● **TASK ITEM**: Begin at the first line of the data and copy each line through the one containing "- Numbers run", that line included, with no pictures.

..........

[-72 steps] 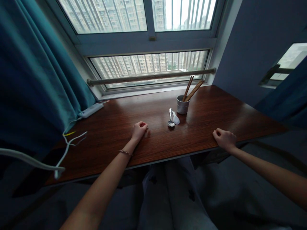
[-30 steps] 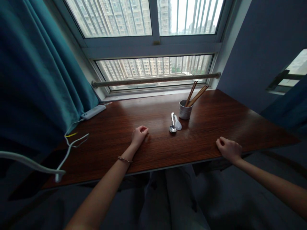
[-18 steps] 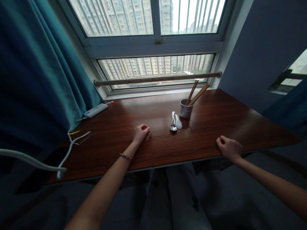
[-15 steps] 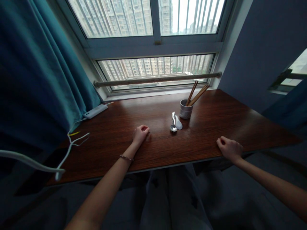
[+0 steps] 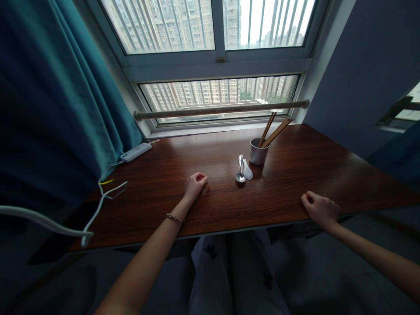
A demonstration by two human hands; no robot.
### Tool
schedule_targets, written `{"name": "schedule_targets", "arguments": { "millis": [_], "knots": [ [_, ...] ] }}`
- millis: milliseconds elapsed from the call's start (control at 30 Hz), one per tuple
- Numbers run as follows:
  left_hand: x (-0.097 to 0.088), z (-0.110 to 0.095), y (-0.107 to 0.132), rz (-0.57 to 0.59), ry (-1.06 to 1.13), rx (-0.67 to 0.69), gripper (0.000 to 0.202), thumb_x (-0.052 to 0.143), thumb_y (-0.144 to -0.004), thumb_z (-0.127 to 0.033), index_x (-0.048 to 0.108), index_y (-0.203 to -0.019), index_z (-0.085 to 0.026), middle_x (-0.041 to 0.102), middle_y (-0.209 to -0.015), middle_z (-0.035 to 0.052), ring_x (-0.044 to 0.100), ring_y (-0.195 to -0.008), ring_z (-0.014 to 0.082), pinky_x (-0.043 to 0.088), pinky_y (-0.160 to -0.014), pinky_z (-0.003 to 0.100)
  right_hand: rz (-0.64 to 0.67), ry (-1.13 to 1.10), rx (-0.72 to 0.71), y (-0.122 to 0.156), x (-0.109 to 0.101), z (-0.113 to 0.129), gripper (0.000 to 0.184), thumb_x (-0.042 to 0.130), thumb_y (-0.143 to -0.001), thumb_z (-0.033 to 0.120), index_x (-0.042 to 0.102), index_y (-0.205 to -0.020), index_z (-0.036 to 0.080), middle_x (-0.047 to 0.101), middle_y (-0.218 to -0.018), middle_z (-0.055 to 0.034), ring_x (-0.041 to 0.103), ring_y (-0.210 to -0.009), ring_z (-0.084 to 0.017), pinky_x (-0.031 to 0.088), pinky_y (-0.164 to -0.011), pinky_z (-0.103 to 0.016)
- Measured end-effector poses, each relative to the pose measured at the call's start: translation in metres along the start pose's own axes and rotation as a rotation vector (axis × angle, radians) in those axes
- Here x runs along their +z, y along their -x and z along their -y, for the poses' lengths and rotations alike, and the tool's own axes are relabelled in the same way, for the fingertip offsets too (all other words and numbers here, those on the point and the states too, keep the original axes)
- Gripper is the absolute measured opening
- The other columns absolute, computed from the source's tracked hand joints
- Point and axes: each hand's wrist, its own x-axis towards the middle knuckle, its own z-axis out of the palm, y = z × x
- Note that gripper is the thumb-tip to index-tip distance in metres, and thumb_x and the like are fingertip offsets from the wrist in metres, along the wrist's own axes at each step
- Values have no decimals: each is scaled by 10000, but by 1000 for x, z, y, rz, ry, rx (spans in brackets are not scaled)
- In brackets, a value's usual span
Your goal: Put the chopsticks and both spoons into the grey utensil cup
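My left hand (image 5: pixel 195 184) rests on the brown wooden table (image 5: pixel 157 201), its fingers curled into a loose fist with nothing visible inside. To its right, apart from it, lie shiny metal spoons (image 5: pixel 240 177) and a white spoon (image 5: pixel 248 171), side by side; how many metal ones there are I cannot tell. Just behind them stands a light grey cup (image 5: pixel 258 155) holding several wooden chopsticks (image 5: pixel 275 132) that lean to the right. Near the table's front right edge sits my right hand (image 5: pixel 320 208), also closed in a fist and touching only the tabletop.
A white power strip (image 5: pixel 136 152) lies at the back left beside the teal curtain (image 5: pixel 95 87). White cables (image 5: pixel 98 205) run over the table's left side. Behind the table is a window with a horizontal rail (image 5: pixel 223 110); a wall (image 5: pixel 354 78) rises at the right.
The whole view has shifted slightly, so everything appears a little farther right. Both hands stay in place on the table, and the spoons and cup have not moved.
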Motion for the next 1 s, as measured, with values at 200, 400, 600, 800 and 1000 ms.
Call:
{"name": "schedule_targets", "arguments": {
  "millis": [200, 400, 600, 800, 1000],
  "knots": [
    [1, 1, 0, 30, 36, 8, 189, 534, -741, -341, 586, -721, -161, 559, -636, 12, 508, -589, 148, 348, -543, 227, 37, -19, 10, -1, 0, 0, 365, 342, -790, 469, 583, -693, 213, 551, -666, -42, 312, -492, -113, 129, -499, -252],
    [-1, -2, 1, 18, 10, 7, 177, 539, -740, -340, 588, -723, -171, 564, -641, 4, 512, -589, 150, 343, -538, 231, 44, -18, 11, -1, 0, 0, 357, 344, -787, 466, 587, -702, 219, 552, -666, -45, 326, -495, -120, 132, -499, -253],
    [-1, -1, 2, 34, 11, 8, 184, 537, -739, -353, 583, -724, -176, 566, -645, 6, 512, -590, 158, 344, -538, 235, 63, -47, 9, 0, 1, 0, 346, 337, -789, 468, 559, -690, 222, 560, -682, -25, 343, -509, -119, 135, -500, -246],
    [-4, -1, 2, 69, 10, 13, 204, 523, -750, -379, 582, -733, -184, 559, -634, -2, 506, -580, 159, 341, -535, 239, 53, -57, -14, 0, 0, 0, 330, 342, -794, 449, 544, -681, 214, 569, -698, -20, 400, -531, -126, 137, -493, -248],
    [-7, -2, 5, 91, 45, 28, 204, 525, -751, -375, 575, -736, -178, 560, -639, -8, 505, -589, 158, 343, -551, 237, 72, -102, -12, -1, 3, -1, 310, 354, -796, 439, 546, -695, 217, 585, -728, -7, 465, -581, -142, 150, -492, -247]
  ]
}}
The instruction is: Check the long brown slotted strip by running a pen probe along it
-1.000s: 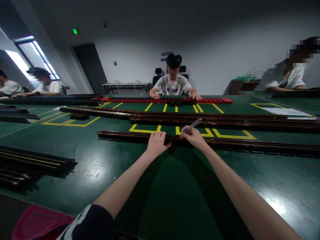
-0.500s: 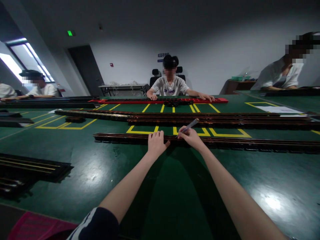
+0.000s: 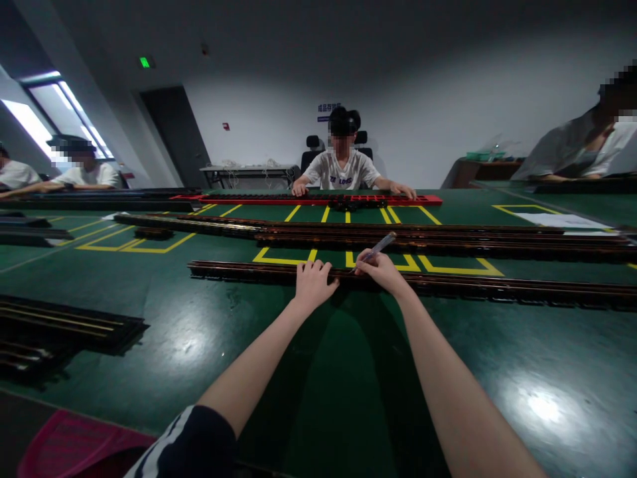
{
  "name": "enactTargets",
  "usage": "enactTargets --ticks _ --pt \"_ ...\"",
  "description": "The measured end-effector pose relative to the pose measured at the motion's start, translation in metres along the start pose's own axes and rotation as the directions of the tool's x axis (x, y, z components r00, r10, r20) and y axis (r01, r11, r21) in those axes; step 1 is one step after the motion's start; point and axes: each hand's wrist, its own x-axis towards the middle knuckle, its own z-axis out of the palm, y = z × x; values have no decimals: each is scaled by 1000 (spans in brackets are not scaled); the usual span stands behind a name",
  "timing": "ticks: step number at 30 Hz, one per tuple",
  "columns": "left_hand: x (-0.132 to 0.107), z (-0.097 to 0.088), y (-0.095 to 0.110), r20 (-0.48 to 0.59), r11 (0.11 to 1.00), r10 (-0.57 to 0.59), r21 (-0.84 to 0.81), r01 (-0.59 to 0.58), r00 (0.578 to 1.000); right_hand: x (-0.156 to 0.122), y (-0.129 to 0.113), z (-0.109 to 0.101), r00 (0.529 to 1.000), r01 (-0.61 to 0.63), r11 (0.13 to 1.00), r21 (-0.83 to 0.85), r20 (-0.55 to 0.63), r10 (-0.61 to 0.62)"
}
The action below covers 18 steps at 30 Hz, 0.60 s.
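Note:
A long dark rail [image 3: 249, 270] with thin coppery lines lies crosswise in front of me on the green table. My left hand [image 3: 314, 285] is closed over it, fingertips at its far edge and thumb pointing right along the near side. In my right hand [image 3: 381, 271], a slim clear pen [image 3: 382, 245] is pinched between thumb and fingers. It leans up to the right, and its tip comes down at the rail just right of my left thumb. Whether the tip touches the rail is too small to tell.
Several more dark rails [image 3: 423, 234] lie beyond, and another stack [image 3: 64, 318] is at the left. Yellow tape lines [image 3: 458, 269] mark the green table [image 3: 164, 372]. Across from me a person [image 3: 343, 166] handles a red strip [image 3: 428, 200]. A pink chair [image 3: 74, 445] stands lower left.
My hands keep nearly the same places on the rail, with the pen still at the same spot. Across the table, the red strip and the person's hands on it have shifted slightly left.

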Motion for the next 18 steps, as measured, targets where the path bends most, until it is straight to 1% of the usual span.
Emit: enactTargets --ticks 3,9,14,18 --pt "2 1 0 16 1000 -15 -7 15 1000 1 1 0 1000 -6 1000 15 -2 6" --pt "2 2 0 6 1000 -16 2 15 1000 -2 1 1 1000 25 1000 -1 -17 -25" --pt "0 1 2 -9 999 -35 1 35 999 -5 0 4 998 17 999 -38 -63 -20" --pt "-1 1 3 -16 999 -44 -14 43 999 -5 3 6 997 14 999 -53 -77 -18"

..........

● **RESULT OF THE EXERCISE**:
[-72 steps] 
[-30 steps] 
[-18 steps] 
[-15 steps] 
[+0 steps] 
A demonstration by two human hands; no robot.
### Tool
schedule_targets, written `{"name": "schedule_targets", "arguments": { "millis": [_], "knots": [ [_, ...] ] }}`
- millis: milliseconds elapsed from the call's start (control at 30 Hz), one per tuple
- Numbers run as follows:

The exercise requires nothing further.